A tuliptree (also known as a tulip poplar) stands at the edge of the trail as a testament to what might have been had a tornado not decimated Cherokee Park 50 years ago. It’s one of the few remaining mature trees that withstood the force of the F4 tornado that ripped through Louisville on April 3, 1974.
The park should be filled with mature old-growth trees as well as native wildflowers, but instead, it’s filled with what Mortenson Winlock calls “young whippersnapper tree species” — young, skinny trees, the vast majority being sugar maples, beech and black cherry. There's also a consistent effort to weed out invasive species so they don't take over and dominate the forest floor. “What it tells us,” she said, “is that it's still a forest trying to recover.”
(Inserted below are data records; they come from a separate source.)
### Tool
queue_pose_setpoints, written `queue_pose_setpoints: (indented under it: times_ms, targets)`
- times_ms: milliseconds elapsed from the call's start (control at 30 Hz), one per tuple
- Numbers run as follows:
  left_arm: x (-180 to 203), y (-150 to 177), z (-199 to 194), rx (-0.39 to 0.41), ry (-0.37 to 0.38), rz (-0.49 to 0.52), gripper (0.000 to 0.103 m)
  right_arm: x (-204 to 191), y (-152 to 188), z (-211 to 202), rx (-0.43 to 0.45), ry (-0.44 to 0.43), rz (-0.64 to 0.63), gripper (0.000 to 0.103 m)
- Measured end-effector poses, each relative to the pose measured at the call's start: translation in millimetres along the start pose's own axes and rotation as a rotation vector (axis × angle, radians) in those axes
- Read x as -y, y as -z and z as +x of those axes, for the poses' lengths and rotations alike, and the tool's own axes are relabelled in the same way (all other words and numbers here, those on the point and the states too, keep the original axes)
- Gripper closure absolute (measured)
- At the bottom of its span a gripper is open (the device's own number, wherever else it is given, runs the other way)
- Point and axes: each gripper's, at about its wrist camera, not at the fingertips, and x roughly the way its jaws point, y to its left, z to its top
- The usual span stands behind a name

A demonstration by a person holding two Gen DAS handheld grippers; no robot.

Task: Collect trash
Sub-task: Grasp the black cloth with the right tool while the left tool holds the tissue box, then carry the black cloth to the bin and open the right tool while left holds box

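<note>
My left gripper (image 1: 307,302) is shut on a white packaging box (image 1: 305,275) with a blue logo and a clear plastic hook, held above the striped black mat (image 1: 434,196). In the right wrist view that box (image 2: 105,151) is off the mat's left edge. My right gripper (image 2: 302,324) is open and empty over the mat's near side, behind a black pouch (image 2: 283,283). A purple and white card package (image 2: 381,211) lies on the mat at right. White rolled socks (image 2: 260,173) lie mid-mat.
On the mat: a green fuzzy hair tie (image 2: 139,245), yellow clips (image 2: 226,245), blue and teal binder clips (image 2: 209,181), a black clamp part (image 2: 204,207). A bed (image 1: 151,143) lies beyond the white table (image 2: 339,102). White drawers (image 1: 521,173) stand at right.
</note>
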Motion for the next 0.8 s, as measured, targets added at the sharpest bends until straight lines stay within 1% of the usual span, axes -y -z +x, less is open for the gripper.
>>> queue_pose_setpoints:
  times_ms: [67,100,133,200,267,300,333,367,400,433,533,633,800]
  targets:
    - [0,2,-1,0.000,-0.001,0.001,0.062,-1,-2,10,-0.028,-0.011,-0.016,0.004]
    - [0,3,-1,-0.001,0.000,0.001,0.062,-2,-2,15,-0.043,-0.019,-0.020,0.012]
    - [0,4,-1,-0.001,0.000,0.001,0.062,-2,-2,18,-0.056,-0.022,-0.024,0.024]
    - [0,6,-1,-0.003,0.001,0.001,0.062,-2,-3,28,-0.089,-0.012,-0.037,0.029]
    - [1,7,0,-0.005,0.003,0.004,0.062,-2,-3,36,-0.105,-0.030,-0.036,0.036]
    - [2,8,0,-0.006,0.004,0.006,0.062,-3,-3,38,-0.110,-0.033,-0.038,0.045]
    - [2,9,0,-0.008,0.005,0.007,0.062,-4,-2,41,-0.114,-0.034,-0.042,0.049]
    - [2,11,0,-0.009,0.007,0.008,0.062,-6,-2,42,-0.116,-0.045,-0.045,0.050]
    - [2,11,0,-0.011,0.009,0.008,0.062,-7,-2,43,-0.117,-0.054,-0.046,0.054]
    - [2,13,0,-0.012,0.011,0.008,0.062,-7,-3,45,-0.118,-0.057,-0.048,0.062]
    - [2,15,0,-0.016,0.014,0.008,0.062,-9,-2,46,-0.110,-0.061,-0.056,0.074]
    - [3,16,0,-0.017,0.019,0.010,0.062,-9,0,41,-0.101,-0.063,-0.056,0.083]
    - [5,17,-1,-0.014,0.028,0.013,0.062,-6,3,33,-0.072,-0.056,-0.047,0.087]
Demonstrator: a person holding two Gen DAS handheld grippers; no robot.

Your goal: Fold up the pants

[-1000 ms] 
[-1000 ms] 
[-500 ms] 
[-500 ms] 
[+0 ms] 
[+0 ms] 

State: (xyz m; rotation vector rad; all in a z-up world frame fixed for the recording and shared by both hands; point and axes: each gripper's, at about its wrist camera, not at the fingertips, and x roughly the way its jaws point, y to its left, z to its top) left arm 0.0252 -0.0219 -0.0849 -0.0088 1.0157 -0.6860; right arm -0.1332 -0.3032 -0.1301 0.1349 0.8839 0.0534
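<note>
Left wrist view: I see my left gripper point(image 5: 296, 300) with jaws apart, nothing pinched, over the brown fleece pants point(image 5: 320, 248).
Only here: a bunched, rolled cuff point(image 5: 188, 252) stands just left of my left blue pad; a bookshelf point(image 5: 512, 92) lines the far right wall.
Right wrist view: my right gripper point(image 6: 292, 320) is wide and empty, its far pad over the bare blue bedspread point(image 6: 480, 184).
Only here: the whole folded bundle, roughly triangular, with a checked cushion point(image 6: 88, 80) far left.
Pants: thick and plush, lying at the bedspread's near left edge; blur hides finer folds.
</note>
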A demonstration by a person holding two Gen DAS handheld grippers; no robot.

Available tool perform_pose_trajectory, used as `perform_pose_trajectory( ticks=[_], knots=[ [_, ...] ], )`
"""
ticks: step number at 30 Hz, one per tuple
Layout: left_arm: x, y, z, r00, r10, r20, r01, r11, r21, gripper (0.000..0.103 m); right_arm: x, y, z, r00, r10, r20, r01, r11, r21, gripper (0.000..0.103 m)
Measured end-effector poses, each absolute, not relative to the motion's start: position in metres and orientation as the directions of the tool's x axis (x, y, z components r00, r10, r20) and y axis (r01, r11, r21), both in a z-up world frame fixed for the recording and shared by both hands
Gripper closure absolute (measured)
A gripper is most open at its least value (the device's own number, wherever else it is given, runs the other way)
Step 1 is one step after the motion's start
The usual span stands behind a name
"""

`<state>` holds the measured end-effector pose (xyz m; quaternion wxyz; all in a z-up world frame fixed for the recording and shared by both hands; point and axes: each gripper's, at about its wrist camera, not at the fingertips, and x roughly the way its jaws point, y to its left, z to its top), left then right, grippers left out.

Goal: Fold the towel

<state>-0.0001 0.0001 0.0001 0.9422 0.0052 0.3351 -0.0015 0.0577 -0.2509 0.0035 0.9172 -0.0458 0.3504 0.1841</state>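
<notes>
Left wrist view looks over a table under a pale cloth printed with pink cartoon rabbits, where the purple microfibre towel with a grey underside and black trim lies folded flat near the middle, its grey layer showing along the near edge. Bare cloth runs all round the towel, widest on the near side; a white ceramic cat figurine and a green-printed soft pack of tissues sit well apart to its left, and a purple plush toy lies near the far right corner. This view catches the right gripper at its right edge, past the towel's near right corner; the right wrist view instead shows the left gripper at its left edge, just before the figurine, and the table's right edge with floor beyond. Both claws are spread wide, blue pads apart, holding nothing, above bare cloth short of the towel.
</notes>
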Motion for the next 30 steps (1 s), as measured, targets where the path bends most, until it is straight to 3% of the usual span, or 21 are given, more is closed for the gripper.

The park has come a long way in 50 years, but to restore and maintain the health of the park takes time, effort and resources and everyone has to do their part. Recovery goes beyond the impact of a natural disaster. It's understanding that humans also had their hands in the demise of Cherokee Park.
The one-two punch that took out Cherokee Park
What happened to Cherokee Park after the tornado hit is a long lesson on the negative impact of invasive species. To understand why, we have to back up to when Cochran Tunnel was built as part of Interstate 64 in 1970. Public outcry prevented the highway from cutting straight through Cherokee Park. So, digging a tunnel beneath it was the compromise.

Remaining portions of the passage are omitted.